La Resolución 69 invitó a todos los Estados Miembros y Estados observadores, a las organizaciones internacionales y entidades competentes y a otros interesados pertinentes a que apoyen y promuevan los Principios Básicos. En ese marco, el PEN presentó el proyecto que dio origen a la sanción de la Ley.

III. Consideraciones preliminares

En el mensaje de elevación del proyecto presentado por el PEN se sostuvo que la adopción de los Principios Básicos en la legislación doméstica responde a la invitación efectuada por la Resolución 69.
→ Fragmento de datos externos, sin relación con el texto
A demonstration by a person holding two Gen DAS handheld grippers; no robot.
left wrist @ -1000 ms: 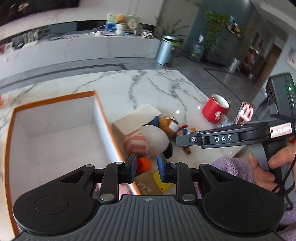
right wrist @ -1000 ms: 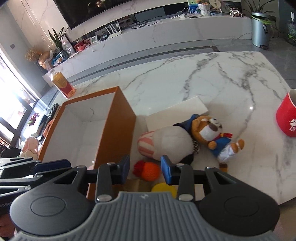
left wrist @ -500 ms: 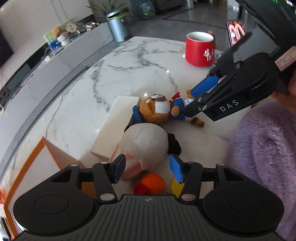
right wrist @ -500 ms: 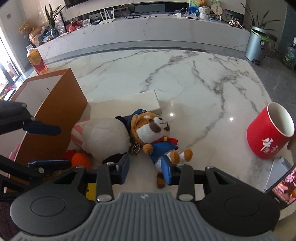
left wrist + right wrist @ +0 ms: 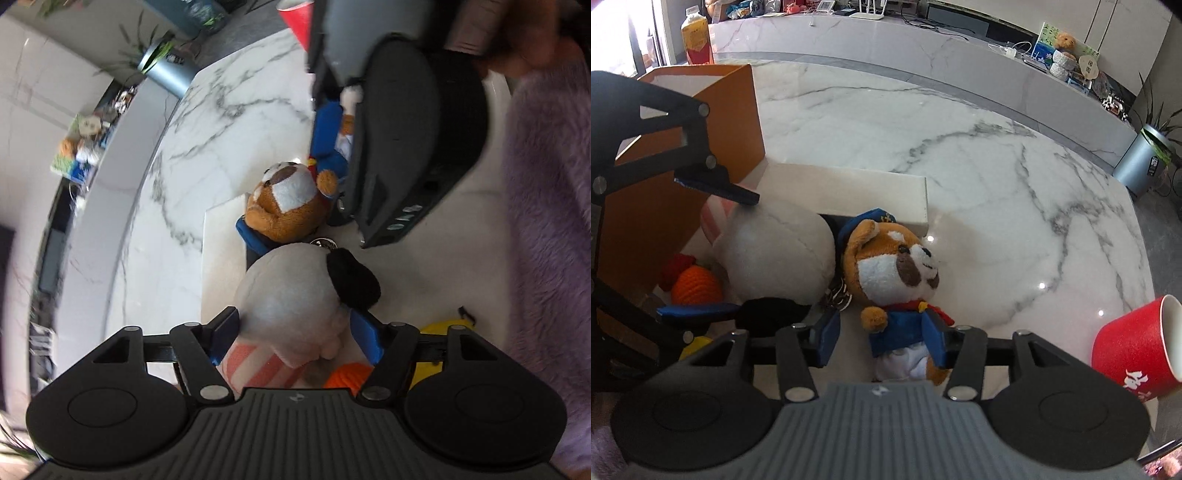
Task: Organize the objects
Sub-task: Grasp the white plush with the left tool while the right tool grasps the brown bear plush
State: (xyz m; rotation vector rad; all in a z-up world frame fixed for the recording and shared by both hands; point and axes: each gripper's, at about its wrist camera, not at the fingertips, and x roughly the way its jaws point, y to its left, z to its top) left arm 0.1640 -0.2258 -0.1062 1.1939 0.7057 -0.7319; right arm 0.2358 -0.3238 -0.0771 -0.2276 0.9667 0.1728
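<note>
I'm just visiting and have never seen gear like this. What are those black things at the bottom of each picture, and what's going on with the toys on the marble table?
There is no robot here. A person holds a two-fingered grabbing tool in each hand, and each tool carries a wide-angle camera that looks along its fingers. So each picture is that tool's own view.

In the left tool's view, the left gripper has its blue-padded fingers open on either side of a white plush toy. In the right tool's view, the right gripper is open around the body of a brown plush dog in a blue uniform. Neither toy looks squeezed or lifted yet.

Also on the marble table: an orange box, a flat white box, an orange knitted ball and a red cup.
</note>
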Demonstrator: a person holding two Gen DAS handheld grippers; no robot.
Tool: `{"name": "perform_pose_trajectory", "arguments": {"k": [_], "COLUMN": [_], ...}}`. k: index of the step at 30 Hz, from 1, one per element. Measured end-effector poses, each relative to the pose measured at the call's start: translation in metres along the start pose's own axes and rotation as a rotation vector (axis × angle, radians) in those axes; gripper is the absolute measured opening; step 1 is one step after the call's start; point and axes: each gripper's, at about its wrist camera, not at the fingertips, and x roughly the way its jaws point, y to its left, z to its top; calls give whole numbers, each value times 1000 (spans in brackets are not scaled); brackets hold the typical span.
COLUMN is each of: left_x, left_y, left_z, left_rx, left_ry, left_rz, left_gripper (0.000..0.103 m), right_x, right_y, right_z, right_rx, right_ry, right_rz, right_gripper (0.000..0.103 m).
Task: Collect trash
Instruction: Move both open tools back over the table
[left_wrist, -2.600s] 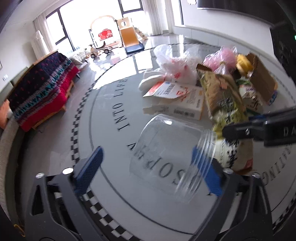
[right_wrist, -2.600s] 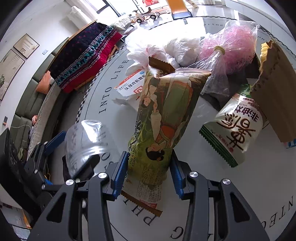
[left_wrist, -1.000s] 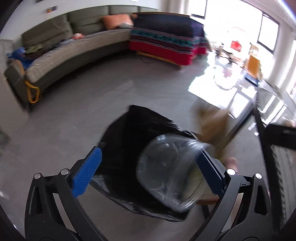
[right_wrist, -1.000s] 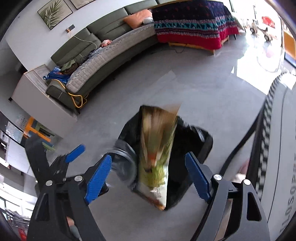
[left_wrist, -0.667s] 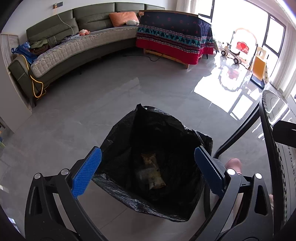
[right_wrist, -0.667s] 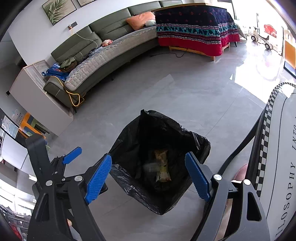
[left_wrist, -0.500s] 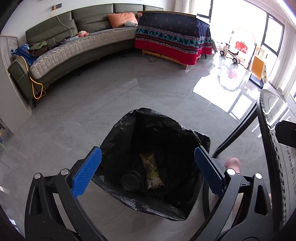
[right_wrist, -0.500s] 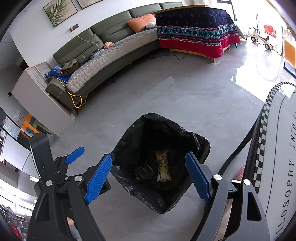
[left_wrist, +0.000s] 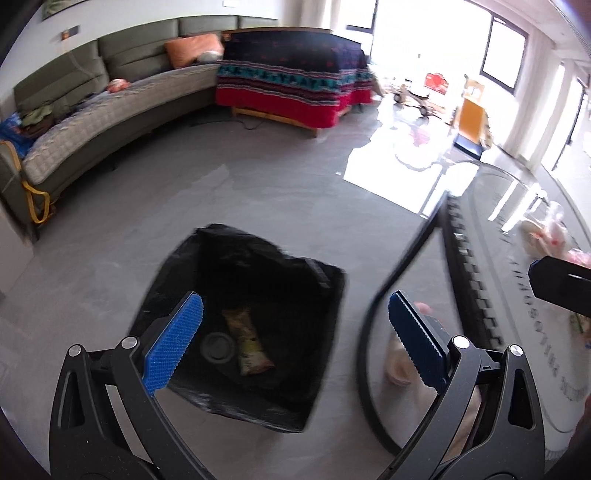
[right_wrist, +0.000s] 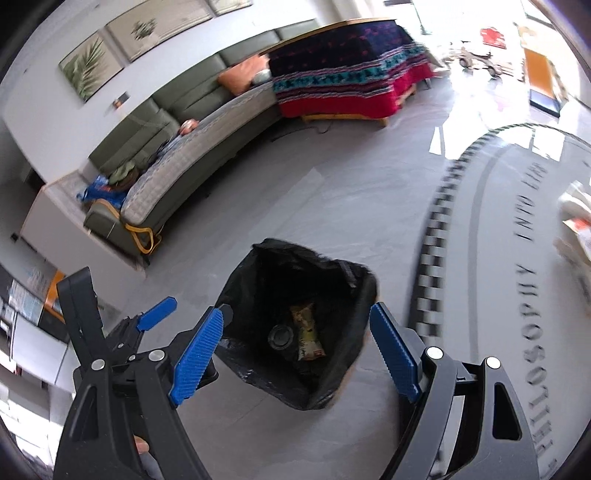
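A black trash bag (left_wrist: 295, 280) stands open on the grey floor; it also shows in the right wrist view (right_wrist: 347, 273). Inside lie a clear plastic jar (left_wrist: 218, 347) (right_wrist: 281, 336) and a green-yellow snack packet (left_wrist: 248, 343) (right_wrist: 308, 332). My left gripper (left_wrist: 295, 343) is open and empty above the bag's right part. My right gripper (right_wrist: 297, 350) is open and empty above the bag. The left gripper (right_wrist: 155, 314) shows at the lower left of the right wrist view. More trash (left_wrist: 546, 232) (right_wrist: 576, 218) lies on the round table.
The round glass table (left_wrist: 517, 229) (right_wrist: 517, 221) with a checkered rim is at the right, with a black table leg (left_wrist: 406, 266) beside the bag. A grey curved sofa (left_wrist: 110, 110) and a red-and-dark blanket-covered bench (left_wrist: 295, 81) stand at the back.
The jar and the snack packet dropped from my grippers into the bag. Both views have since swung right and up, bringing the table into view.
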Motion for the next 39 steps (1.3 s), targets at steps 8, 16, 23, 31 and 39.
{"name": "perform_pose_trajectory", "arguments": {"k": [8, 16, 23, 31, 39], "left_x": [3, 2, -7, -12, -12], "left_y": [-93, -196, -270, -342, -392], "left_z": [0, -6, -13, -34, -53], "left_rx": [118, 274, 431, 561, 682], "left_ry": [13, 38, 53, 81, 102], "left_rz": [-135, -252, -339, -433, -472], "left_gripper": [97, 97, 97, 97, 97], "right_x": [-66, -125, -186, -250, -243], "right_y": [-76, -146, -211, -301, -345], "right_z": [-19, -35, -62, -107, -122], "right_rx": [63, 140, 243, 435, 497], "right_ry": [-95, -139, -200, -297, -296], "right_rz": [-170, -290, -371, -379, -331], "right_gripper": [82, 82, 82, 82, 77]}}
Asimismo, se indicó que “el apoyo y la promoción de dichos principios no solo comprende su consideración y aplicación en futuros procesos de reestructuración de deuda soberana, sino también la imposibilidad de dejarlos de lado por la mera discreción de las partes involucradas en dichos procesos”, para lo cual el PEN promovió su declaración como normativa de orden público en el ordenamiento jurídico argentino.

La Resolución 69 tal como fue adoptada por la Asamblea General de las Naciones Unidas no tiene carácter vinculante ni en el ámbito internacional ni en el doméstico, a no ser que se entendiese que sus disposiciones reflejan costumbre internacional o, que luego de su sanción, pueda dar lugar al surgimiento de normas consuetudinarias. Sin embargo, desde su publicación, la Ley es de aplicación obligatoria en el ordenamiento jurídico argentino y tiene el carácter de “orden público”.
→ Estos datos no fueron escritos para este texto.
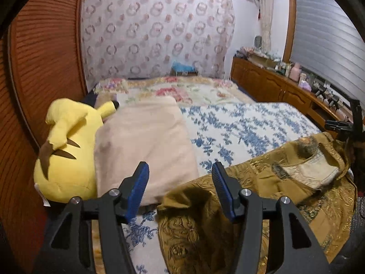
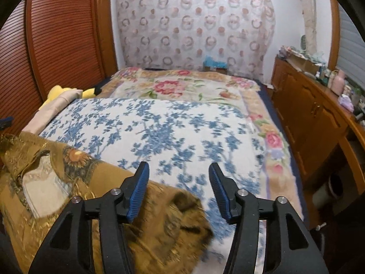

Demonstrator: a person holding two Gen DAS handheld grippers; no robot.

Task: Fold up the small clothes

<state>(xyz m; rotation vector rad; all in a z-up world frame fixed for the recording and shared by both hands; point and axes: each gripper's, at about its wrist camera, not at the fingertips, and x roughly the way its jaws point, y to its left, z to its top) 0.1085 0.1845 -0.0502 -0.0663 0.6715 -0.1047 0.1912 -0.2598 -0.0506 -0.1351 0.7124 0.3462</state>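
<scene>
A mustard-gold patterned garment (image 1: 262,182) lies spread across the near edge of the bed, its pale inner label patch showing at the right. In the right wrist view the same garment (image 2: 68,182) fills the lower left. My left gripper (image 1: 180,191) is open above the garment's left end, with nothing between its blue pads. My right gripper (image 2: 179,191) is open too, hovering over the garment's right corner and the blue-flowered blanket (image 2: 159,137), holding nothing.
A yellow plush toy (image 1: 66,150) and a folded beige cloth (image 1: 146,146) lie at the bed's left, against a slatted wooden wardrobe (image 1: 45,57). A wooden sideboard (image 2: 308,109) with clutter runs along the right. A black stand (image 1: 355,123) is at the far right.
</scene>
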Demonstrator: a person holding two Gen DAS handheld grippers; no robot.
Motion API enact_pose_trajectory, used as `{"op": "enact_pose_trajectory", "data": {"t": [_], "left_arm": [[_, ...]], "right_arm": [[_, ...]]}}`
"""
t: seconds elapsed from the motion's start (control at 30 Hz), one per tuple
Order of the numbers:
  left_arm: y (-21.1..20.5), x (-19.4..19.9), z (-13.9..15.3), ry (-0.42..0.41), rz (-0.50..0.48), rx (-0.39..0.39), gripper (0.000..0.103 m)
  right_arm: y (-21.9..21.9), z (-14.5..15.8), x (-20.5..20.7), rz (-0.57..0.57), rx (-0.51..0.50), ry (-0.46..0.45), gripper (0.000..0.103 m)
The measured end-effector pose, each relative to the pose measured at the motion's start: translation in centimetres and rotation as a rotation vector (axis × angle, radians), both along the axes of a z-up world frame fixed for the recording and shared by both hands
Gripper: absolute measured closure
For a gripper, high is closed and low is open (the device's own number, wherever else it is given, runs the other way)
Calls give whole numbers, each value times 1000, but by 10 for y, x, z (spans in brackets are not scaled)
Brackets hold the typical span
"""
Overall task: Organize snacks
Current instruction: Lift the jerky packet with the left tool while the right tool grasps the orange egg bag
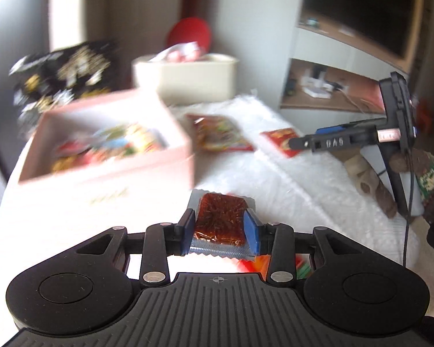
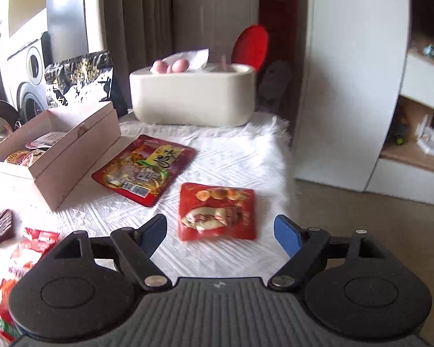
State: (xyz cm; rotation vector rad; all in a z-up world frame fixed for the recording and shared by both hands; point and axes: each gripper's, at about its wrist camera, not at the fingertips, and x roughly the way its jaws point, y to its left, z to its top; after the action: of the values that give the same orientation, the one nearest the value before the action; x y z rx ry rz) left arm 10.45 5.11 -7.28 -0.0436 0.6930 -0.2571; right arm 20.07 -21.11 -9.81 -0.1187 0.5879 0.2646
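**Snack packet gripped above a white-clothed table**

A white cloth (image 2: pixel 234 156) covers the table, where a pink box (image 2: pixel 72 156) holding assorted snacks stands left of a cream tub (image 2: pixel 193 98). A large red packet (image 2: pixel 144 170) lies just beside the box, a smaller red packet (image 2: pixel 217 211) near it. The left gripper (image 1: pixel 220 225) is clamped on a small clear packet of dark red snack (image 1: pixel 221 217), held above the cloth in front of the box. The right gripper (image 2: pixel 220 232) stands wide, empty, just before the smaller red packet.

Bright daylight, motion blur, fisheye-warped edges, glare
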Motion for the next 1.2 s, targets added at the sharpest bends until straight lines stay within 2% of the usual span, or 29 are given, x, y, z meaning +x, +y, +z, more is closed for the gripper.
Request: {"op": "enact_pose_trajectory", "data": {"t": [0.1,0.2,0.23,0.33,0.43,0.6,0.73,0.83,0.93,1.1,1.2], "left_arm": [[24,-17,-9,41,79,-54,61],[38,-30,-12,52,103,-78,61],[41,-32,-12,52,102,-85,61],[50,-41,-15,42,97,-109,61],[54,-47,-17,36,97,-131,61],[59,-52,-20,36,138,-157,61],[62,-54,-22,58,194,-144,61],[66,-58,-26,65,231,-120,61],[71,-61,-28,60,277,-95,61],[80,-63,-31,68,318,-91,61],[81,-63,-37,90,324,-96,61]], "right_arm": [[9,-6,31,-5,24,65,21],[20,-13,50,-34,-26,100,22],[22,-14,53,-44,-47,104,27],[26,-10,47,-52,-60,116,28],[29,5,22,-34,-59,99,29],[52,33,-42,109,-45,90,28],[88,38,-89,255,-58,93,28],[121,29,-114,370,-68,115,28],[155,11,-131,454,-128,102,28],[197,-20,-144,558,-213,108,27],[204,-31,-152,590,-237,116,27]]}}
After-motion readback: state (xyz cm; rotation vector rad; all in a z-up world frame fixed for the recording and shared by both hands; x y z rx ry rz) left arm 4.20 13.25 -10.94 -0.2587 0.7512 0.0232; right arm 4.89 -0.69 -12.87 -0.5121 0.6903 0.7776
Por ello, será interesante ver el posible grado de incidencia de los Principios Básicos, ya sea en el contexto de nuevas operaciones de endeudamiento soberano, o de medidas o acuerdos que involucren deuda pública ya emitida y sentencias judiciales o laudos arbitrales vinculados con esta problemática así como el impacto que la aplicación de estos Principios Básicos podría tener en la interpretación y aplicación de leyes que regulan la reestructuración de la deuda pública, como por ejemplo sobre la llamada “Ley Cerrojo” N° 26.017.